IBM PC Assembly Language Tutorial 5
Learning the assembler |
It is my feeling that many people can teach themselves to use the
assembler by reading the MACRO Assembler manual if
1. You have read and understood a book like Morse and thus have a
feeling for the instruction set
2. You know something about DOS services and so can
communicate with the keyboard and screen and do something
marginally useful with files. In the absence of this kind of knowledge,
you can't write meaningful practice programs and so will not
progress.
3. You have access to some good examples (the ones supplied with
the assembler are not good, in my opinion. I will try to supply you
with some more relevant ones.
4. You ignore the things which are most confusing and least useful.

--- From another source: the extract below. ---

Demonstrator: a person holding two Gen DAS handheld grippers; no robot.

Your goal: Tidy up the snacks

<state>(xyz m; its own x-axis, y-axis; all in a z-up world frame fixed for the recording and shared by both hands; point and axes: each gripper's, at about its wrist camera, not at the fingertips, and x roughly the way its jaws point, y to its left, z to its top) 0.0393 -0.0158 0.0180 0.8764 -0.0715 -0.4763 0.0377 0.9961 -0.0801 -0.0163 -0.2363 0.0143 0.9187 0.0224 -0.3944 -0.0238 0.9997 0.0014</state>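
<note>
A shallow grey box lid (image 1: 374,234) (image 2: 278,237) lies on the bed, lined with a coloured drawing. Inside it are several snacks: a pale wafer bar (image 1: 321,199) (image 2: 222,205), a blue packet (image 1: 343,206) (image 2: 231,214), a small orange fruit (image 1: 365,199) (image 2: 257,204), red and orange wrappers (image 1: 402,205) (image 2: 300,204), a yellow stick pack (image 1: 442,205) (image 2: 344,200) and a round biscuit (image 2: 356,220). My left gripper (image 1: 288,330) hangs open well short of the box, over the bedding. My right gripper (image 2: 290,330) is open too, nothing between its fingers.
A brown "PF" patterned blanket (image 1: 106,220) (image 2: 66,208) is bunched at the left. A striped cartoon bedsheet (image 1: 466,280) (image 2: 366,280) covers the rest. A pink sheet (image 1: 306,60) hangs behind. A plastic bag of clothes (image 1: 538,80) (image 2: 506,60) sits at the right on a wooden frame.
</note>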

Some of the most confusing aspects of the assembler include the
facilities combining segments. But, you can avoid using all but the
simplest of these facilities in many cases, even while writing quite
substantial applications.
5. The easiest kind of assembler program to write is a COM
program. They might seem harder, at first, then EXE programs
because there is an extra step involved in creating the executable
file, but COM programs are structurally very much simpler.
At this point, it is necessary to talk about COM programs and EXE
programs.As you probably know, DOS supports two kinds of
executable files. EXE programs are much more general, can
contain many segments, and are generally built by compilers and
sometimes by the assembler. If you follow the lead given by the
samples distributed with the assembler, you will end up with EXE
programs. A COM program, in contrast, always contains just one
segment, and receives control with all four segment registers
containing the same value. A COM program, thus, executes in a
simplified environment, a 64K address space. You can go outside
this address space simply by temporarily changing one segment
register, but you don't have to, and that is the thing which makes
COM programs nice and simple. Let's look at a very simple one.
The classic text on writing programs for the C language says that the
first thing you should write is a program which says
HELLO, WORLD.
when invoked. What's sauce for C is sauce for assembler, so let's
start with a HELLO program of our own. My first presentation of this
will be bare bones, not stylistically complete, but just an illustration of
what an assembler program absolutely has to have:
HELLO SEGMENT ;Set up HELLO code and data section
ASSUME CS:HELLO,DS:HELLO ;Tell assembler about conditions
at entry
ORG 100H ;A .COM program begins with 100H byte prefix
MAIN: JMP BEGIN ;Control must start here
MSG DB 'Hello, world.$' ;But it is generally useful to put data first
BEGIN: MOV DX,OFFSET MSG ;Let DX --> message.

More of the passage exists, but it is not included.